◆ **Brief**: Give back exactly the lines of the data below, starting with the line that has "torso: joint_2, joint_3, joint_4" and going on through the line that has "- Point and".

━━━━━ Input data

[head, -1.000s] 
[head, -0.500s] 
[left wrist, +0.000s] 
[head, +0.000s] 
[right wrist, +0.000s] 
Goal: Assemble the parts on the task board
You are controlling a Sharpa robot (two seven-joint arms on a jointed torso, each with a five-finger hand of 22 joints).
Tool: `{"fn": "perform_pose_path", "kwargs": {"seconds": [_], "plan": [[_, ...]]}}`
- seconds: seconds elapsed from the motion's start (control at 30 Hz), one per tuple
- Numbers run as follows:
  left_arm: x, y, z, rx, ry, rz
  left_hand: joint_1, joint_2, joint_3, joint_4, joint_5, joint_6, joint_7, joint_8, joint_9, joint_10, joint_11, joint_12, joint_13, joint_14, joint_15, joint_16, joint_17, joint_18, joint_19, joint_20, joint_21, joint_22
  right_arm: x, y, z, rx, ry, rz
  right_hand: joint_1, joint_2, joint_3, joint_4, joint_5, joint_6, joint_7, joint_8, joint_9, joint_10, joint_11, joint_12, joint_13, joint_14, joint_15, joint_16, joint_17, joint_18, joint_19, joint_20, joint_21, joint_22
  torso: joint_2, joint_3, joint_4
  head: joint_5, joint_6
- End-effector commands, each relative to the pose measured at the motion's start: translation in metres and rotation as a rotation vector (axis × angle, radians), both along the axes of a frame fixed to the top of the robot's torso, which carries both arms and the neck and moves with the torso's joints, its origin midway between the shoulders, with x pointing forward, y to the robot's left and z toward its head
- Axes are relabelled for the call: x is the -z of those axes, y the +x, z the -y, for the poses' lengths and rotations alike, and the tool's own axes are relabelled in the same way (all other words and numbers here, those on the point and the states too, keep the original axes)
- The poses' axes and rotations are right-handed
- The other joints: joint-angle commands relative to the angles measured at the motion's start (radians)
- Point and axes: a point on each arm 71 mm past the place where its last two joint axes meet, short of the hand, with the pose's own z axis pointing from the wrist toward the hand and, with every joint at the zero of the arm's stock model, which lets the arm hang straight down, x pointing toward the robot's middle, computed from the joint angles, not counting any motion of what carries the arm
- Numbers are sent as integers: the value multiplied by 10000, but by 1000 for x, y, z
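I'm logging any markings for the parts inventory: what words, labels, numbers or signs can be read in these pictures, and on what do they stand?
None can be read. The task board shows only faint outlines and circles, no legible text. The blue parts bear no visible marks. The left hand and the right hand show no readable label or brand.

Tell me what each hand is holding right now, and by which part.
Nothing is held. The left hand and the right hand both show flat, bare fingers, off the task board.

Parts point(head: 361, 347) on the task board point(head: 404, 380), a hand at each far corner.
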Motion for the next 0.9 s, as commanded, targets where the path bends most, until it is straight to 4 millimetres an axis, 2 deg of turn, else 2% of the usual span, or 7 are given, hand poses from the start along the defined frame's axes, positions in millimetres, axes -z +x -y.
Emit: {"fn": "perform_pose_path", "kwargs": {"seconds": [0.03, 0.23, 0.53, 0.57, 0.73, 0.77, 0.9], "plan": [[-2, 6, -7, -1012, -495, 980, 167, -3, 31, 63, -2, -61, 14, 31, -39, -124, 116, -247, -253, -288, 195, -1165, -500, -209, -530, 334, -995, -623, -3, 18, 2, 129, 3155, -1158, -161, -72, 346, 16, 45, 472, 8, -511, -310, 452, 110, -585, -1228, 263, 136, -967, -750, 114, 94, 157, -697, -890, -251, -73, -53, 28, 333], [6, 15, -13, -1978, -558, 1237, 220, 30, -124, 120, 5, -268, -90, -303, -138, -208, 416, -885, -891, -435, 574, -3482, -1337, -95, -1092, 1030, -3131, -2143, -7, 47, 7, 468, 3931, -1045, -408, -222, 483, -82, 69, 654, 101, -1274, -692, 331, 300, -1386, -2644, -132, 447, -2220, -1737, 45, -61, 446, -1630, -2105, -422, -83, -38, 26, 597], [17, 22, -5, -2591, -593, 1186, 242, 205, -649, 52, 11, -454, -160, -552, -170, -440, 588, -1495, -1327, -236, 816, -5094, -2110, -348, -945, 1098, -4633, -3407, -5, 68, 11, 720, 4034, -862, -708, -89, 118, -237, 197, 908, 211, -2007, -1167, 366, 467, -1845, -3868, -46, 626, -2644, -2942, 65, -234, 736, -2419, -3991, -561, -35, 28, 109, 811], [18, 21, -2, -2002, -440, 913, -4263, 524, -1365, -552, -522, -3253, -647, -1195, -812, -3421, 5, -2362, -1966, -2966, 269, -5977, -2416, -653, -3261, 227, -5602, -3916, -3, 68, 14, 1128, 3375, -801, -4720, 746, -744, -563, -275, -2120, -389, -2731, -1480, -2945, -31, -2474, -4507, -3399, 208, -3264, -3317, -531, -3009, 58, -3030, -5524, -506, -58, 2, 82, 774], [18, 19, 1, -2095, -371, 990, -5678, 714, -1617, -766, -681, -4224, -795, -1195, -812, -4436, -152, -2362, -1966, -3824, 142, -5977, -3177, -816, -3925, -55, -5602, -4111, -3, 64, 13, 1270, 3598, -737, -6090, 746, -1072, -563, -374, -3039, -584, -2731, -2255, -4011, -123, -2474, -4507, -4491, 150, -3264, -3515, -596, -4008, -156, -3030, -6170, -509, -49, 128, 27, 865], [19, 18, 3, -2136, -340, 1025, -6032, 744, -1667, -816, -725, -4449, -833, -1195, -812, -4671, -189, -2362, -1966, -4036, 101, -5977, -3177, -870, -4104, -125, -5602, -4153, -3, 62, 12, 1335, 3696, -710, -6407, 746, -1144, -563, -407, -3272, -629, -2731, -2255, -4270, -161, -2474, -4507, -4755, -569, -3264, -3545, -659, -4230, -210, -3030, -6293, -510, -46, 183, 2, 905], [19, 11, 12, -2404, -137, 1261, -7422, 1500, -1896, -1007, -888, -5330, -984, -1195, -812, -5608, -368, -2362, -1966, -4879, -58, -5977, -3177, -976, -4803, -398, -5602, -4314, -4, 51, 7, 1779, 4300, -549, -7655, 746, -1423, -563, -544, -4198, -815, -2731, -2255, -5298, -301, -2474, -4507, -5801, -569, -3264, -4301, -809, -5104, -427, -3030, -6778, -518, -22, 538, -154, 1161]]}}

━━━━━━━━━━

◆ **Completed exercise**:
  torso: joint_2, joint_3, joint_4
  head: joint_5, joint_6
- End-effector commands, each relative to the pose measured at the motion's start: translation in metres and rotation as a rotation vector (axis × angle, radians), both along the axes of a frame fixed to the top of the robot's torso, which carries both arms and the neck and moves with the torso's joints, its origin midway between the shoulders, with x pointing forward, y to the robot's left and z toward its head
- Axes are relabelled for the call: x is the -z of those axes, y the +x, z the -y, for the poses' lengths and rotations alike, and the tool's own axes are relabelled in the same way (all other words and numbers here, those on the point and the states too, keep the original axes)
- The poses' axes and rotations are right-handed
- The other joints: joint-angle commands relative to the angles measured at the motion's start (radians)
- Point and axes: a point on each arm 71 mm past the place where its last two joint axes meet, short of the hand, with the pose's own z axis pointing from the wrist toward the hand and, with every joint at the zero of the arm's stock model, which lets the arm hang straight down, x pointing toward the robot's middle, computed from the joint angles, not counting any motion of what carries the arm

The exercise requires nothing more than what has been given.